— WHAT IS NEEDED —
Give the data again in full. Keep every line the same.

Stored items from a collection
------------------------------
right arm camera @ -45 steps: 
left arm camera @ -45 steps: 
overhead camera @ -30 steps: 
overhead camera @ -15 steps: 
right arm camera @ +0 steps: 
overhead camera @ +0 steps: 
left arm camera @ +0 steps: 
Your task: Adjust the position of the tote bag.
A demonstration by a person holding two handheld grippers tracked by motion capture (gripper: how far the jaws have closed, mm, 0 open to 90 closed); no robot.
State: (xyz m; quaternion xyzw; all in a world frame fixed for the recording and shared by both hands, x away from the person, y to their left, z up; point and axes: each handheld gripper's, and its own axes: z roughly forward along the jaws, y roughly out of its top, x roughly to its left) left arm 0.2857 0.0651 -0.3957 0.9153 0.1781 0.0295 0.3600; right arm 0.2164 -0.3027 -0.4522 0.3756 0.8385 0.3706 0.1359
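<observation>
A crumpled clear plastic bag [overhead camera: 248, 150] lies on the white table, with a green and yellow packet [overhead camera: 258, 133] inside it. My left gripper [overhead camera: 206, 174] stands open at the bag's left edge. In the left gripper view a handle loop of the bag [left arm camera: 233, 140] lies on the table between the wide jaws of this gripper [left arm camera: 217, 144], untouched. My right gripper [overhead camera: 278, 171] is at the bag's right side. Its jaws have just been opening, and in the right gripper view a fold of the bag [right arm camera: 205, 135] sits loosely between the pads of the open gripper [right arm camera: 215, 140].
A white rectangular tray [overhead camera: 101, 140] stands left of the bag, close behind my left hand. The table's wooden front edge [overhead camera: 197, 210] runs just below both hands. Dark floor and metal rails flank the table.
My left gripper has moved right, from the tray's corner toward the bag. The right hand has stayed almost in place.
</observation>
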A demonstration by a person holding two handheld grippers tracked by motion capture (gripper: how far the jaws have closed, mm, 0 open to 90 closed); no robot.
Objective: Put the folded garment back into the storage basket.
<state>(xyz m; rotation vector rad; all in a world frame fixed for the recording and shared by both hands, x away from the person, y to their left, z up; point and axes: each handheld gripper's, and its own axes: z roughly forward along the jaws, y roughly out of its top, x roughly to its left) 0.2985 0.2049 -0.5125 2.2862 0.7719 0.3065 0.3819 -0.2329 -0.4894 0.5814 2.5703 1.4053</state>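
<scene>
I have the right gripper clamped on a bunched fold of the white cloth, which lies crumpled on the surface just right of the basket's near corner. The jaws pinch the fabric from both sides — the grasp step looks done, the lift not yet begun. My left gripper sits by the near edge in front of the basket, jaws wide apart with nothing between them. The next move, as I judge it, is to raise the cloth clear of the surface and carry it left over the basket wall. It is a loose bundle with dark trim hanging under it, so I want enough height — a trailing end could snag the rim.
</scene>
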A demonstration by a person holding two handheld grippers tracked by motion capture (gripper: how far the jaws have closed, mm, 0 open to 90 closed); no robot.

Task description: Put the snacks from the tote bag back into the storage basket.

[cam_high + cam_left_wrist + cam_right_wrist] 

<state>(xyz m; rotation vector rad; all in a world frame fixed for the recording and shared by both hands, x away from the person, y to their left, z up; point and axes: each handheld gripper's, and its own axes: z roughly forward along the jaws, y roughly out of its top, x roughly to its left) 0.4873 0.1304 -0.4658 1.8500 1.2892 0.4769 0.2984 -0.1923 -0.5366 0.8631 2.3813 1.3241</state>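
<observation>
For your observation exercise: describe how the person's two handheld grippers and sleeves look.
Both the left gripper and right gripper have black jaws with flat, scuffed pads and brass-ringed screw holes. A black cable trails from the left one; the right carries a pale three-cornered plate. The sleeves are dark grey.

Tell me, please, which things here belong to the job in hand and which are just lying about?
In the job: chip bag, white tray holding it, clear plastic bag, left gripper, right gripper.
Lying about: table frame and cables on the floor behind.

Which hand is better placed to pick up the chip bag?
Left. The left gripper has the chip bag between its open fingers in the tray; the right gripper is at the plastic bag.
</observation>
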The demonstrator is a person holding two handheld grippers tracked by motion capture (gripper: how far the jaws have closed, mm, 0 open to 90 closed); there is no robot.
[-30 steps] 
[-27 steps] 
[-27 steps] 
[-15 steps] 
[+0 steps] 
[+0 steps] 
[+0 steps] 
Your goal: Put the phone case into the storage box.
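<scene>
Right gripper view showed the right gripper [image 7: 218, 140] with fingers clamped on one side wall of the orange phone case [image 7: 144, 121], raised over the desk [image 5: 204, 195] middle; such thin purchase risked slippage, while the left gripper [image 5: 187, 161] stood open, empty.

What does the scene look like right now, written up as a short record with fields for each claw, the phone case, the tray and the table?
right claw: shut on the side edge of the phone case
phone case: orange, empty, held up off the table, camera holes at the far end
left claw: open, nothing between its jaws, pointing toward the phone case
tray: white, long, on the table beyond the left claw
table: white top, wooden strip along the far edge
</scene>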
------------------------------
— TASK ANSWER —
right arm camera @ -45 steps: 
left arm camera @ -45 steps: 
overhead camera @ -30 steps: 
overhead camera @ -15 steps: 
right arm camera @ +0 steps: 
overhead camera @ +0 steps: 
left arm camera @ +0 steps: 
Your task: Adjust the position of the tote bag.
A demonstration by a person holding two handheld grippers tracked by motion capture (gripper: how far the jaws have closed, mm, 0 open to 90 closed); no robot.
State: (xyz m; quaternion xyzw; all in a world frame fixed for the recording and shared by both hands, x away from the person, y to their left, z up; point and axes: each handheld gripper's, and its own axes: z roughly forward along the jaws, y roughly out of its top, x roughly to its left) left arm 0.2857 0.0651 -0.3957 0.9153 0.1781 0.0295 0.3600; right arm 0.2164 -0.3027 -0.4522 0.3756 0.8385 0.3706 0.1359
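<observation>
A crumpled clear plastic bag [overhead camera: 248, 150] lies on the white table, with a green and yellow packet [overhead camera: 258, 133] inside it. My left gripper [overhead camera: 206, 174] stands open at the bag's left edge. In the left gripper view a handle loop of the bag [left arm camera: 233, 140] lies on the table between the wide jaws of this gripper [left arm camera: 217, 144], untouched. My right gripper [overhead camera: 278, 171] is at the bag's right side. Its jaws have just been opening, and in the right gripper view a fold of the bag [right arm camera: 205, 135] sits loosely between the pads of the open gripper [right arm camera: 215, 140].
A white rectangular tray [overhead camera: 101, 140] stands left of the bag, close behind my left hand. The table's wooden front edge [overhead camera: 197, 210] runs just below both hands. Dark floor and metal rails flank the table.
My left gripper has moved right, from the tray's corner toward the bag. The right hand has stayed almost in place.
</observation>
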A demonstration by a person holding two handheld grippers tracked by motion capture (gripper: how far the jaws have closed, mm, 0 open to 90 closed); no robot.
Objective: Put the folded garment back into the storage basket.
<state>(xyz m; rotation vector rad; all in a world frame fixed for the recording and shared by both hands, x away from the person, y to their left, z up; point and axes: each handheld gripper's, and its own axes: z roughly forward along the jaws, y roughly out of its top, x roughly to its left) 0.2985 0.2049 -0.5125 2.2862 0.7719 0.3065 0.3819 -0.2329 -0.4894 0.5814 2.5703 1.4053</state>
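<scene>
I have the right gripper clamped on a bunched fold of the white cloth, which lies crumpled on the surface just right of the basket's near corner. The jaws pinch the fabric from both sides — the grasp step looks done, the lift not yet begun. My left gripper sits by the near edge in front of the basket, jaws wide apart with nothing between them. The next move, as I judge it, is to raise the cloth clear of the surface and carry it left over the basket wall. It is a loose bundle with dark trim hanging under it, so I want enough height — a trailing end could snag the rim.
</scene>
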A demonstration by a person holding two handheld grippers tracked by motion capture (gripper: how far the jaws have closed, mm, 0 open to 90 closed); no robot.

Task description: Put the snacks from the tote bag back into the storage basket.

[cam_high + cam_left_wrist + cam_right_wrist] 

<state>(xyz m; rotation vector rad; all in a world frame fixed for the recording and shared by both hands, x away from the person, y to their left, z up; point and axes: each handheld gripper's, and its own axes: z roughly forward along the jaws, y roughly out of its top, x roughly to its left) 0.4873 0.1304 -0.4658 1.8500 1.2892 0.4769 0.2984 -0.1923 -0.5366 0.8631 2.3813 1.3241</state>
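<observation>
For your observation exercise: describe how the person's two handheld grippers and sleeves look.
Both the left gripper and right gripper have black jaws with flat, scuffed pads and brass-ringed screw holes. A black cable trails from the left one; the right carries a pale three-cornered plate. The sleeves are dark grey.

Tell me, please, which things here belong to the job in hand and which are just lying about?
In the job: chip bag, white tray holding it, clear plastic bag, left gripper, right gripper.
Lying about: table frame and cables on the floor behind.

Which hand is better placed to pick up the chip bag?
Left. The left gripper has the chip bag between its open fingers in the tray; the right gripper is at the plastic bag.
</observation>
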The demonstrator is a person holding two handheld grippers tracked by motion capture (gripper: how far the jaws have closed, mm, 0 open to 90 closed); there is no robot.
[-30 steps] 
[-27 steps] 
[-27 steps] 
[-15 steps] 
[+0 steps] 
[+0 steps] 
[+0 steps] 
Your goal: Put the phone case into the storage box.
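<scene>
Right gripper view showed the right gripper [image 7: 218, 140] with fingers clamped on one side wall of the orange phone case [image 7: 144, 121], raised over the desk [image 5: 204, 195] middle; such thin purchase risked slippage, while the left gripper [image 5: 187, 161] stood open, empty.

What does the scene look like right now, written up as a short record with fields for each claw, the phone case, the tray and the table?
right claw: shut on the side edge of the phone case
phone case: orange, empty, held up off the table, camera holes at the far end
left claw: open, nothing between its jaws, pointing toward the phone case
tray: white, long, on the table beyond the left claw
table: white top, wooden strip along the far edge
</scene>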

With the answer given, the exercise is complete.